#### [WORK TASK]
Each line below must be printed again exactly.

#### [INPUT DATA]
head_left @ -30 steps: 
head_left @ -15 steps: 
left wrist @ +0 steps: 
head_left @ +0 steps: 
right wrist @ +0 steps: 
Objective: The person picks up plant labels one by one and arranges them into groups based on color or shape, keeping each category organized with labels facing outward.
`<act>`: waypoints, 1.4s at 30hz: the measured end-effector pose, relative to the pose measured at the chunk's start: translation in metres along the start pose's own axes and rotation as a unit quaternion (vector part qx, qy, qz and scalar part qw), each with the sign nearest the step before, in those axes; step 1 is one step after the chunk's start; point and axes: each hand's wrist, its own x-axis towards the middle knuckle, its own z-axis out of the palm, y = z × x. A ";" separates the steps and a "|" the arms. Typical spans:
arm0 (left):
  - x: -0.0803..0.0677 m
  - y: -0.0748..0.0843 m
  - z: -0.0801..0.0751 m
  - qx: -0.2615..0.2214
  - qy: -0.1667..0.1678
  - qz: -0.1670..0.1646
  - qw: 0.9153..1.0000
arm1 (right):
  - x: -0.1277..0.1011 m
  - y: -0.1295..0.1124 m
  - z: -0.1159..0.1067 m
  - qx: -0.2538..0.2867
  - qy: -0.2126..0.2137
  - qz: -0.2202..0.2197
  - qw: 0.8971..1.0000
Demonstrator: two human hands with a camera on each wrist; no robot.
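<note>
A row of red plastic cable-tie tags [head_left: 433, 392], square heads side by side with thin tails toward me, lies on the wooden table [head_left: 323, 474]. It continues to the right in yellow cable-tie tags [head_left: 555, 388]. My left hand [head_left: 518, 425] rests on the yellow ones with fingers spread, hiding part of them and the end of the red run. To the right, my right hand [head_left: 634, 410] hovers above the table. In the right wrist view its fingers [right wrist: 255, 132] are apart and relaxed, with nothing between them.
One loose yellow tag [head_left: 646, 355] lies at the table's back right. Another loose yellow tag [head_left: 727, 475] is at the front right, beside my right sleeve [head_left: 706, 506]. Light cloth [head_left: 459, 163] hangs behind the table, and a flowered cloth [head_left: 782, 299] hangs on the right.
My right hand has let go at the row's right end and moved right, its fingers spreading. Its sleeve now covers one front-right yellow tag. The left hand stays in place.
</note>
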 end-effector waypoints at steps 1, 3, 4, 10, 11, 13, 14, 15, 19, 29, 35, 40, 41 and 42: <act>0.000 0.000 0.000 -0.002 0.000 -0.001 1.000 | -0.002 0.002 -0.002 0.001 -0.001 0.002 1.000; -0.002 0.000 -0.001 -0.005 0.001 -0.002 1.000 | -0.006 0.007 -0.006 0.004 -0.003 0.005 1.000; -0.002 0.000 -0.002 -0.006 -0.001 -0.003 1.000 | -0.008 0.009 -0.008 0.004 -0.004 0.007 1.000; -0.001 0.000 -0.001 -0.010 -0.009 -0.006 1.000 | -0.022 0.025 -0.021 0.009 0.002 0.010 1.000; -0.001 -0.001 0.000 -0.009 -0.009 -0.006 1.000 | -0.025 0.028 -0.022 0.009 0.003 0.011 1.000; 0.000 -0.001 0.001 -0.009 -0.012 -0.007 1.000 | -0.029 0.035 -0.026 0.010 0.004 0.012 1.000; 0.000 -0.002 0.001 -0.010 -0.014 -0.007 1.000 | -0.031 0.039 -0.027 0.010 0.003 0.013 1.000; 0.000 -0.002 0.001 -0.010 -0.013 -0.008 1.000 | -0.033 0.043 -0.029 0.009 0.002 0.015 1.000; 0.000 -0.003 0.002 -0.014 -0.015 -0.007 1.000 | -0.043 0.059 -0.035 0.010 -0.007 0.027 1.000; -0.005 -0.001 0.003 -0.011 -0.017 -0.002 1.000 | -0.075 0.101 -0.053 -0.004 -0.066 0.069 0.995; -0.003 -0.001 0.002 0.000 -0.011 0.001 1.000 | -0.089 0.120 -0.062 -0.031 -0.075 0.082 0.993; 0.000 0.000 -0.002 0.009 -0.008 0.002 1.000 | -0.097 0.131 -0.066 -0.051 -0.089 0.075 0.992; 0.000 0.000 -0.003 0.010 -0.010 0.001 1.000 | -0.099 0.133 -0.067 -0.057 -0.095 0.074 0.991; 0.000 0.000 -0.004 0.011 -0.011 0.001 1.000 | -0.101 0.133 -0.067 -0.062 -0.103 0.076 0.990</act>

#### [ANSWER AREA]
head_left @ -30 steps: 
head_left @ -15 steps: 
left wrist @ +0 steps: 
head_left @ +0 steps: 
right wrist @ +0 steps: 
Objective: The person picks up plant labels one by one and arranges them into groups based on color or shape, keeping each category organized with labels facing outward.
`<act>`: waypoints, 1.4s at 30hz: the measured end-effector pose, relative to the pose measured at the chunk's start: translation in metres along the start pose's own axes and rotation as a unit quaternion (vector part qx, qy, qz and scalar part qw), each with the sign nearest the step before, in those axes; step 1 is one step after the chunk's start; point and axes: each hand's wrist, its own x-axis towards the middle knuckle, its own z-axis out of the palm, y = z × x. A ";" separates the steps and a "|" the arms. Typical spans:
arm0 (left):
  - x: -0.0803..0.0677 m
  - y: -0.0748..0.0843 m
  - z: -0.0801..0.0751 m
  - qx: -0.2615..0.2214
  - qy: -0.1667..0.1678
  - qz: -0.1670..0.1646
  - qw: 0.9153..1.0000
arm1 (right):
  - x: -0.1277..0.1011 m
  - y: -0.1295..0.1124 m
  - z: -0.1159..0.1067 m
  - qx: -0.2538..0.2867
  - qy: -0.2126..0.2137
  - qz: -0.2202..0.2197
  - qw: 0.8971..1.0000
Demonstrator: two human hands with a camera on each wrist; no robot.
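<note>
A row of red plastic cable-tie tags [head_left: 433, 392], square heads side by side with thin tails toward me, lies on the wooden table [head_left: 323, 474]. It continues to the right in yellow cable-tie tags [head_left: 555, 388]. My left hand [head_left: 518, 425] rests on the yellow ones with fingers spread, hiding part of them and the end of the red run. To the right, my right hand [head_left: 634, 410] hovers above the table. In the right wrist view its fingers [right wrist: 255, 132] are apart and relaxed, with nothing between them.
One loose yellow tag [head_left: 646, 355] lies at the table's back right. Another loose yellow tag [head_left: 727, 475] is at the front right, beside my right sleeve [head_left: 706, 506]. Light cloth [head_left: 459, 163] hangs behind the table, and a flowered cloth [head_left: 782, 299] hangs on the right.
My right hand has let go at the row's right end and moved right, its fingers spreading. Its sleeve now covers one front-right yellow tag. The left hand stays in place.
</note>
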 end-effector waypoints at steps 1, 3, 4, 10, 11, 13, 14, 15, 19, 29, 35, 40, 41 and 42: <act>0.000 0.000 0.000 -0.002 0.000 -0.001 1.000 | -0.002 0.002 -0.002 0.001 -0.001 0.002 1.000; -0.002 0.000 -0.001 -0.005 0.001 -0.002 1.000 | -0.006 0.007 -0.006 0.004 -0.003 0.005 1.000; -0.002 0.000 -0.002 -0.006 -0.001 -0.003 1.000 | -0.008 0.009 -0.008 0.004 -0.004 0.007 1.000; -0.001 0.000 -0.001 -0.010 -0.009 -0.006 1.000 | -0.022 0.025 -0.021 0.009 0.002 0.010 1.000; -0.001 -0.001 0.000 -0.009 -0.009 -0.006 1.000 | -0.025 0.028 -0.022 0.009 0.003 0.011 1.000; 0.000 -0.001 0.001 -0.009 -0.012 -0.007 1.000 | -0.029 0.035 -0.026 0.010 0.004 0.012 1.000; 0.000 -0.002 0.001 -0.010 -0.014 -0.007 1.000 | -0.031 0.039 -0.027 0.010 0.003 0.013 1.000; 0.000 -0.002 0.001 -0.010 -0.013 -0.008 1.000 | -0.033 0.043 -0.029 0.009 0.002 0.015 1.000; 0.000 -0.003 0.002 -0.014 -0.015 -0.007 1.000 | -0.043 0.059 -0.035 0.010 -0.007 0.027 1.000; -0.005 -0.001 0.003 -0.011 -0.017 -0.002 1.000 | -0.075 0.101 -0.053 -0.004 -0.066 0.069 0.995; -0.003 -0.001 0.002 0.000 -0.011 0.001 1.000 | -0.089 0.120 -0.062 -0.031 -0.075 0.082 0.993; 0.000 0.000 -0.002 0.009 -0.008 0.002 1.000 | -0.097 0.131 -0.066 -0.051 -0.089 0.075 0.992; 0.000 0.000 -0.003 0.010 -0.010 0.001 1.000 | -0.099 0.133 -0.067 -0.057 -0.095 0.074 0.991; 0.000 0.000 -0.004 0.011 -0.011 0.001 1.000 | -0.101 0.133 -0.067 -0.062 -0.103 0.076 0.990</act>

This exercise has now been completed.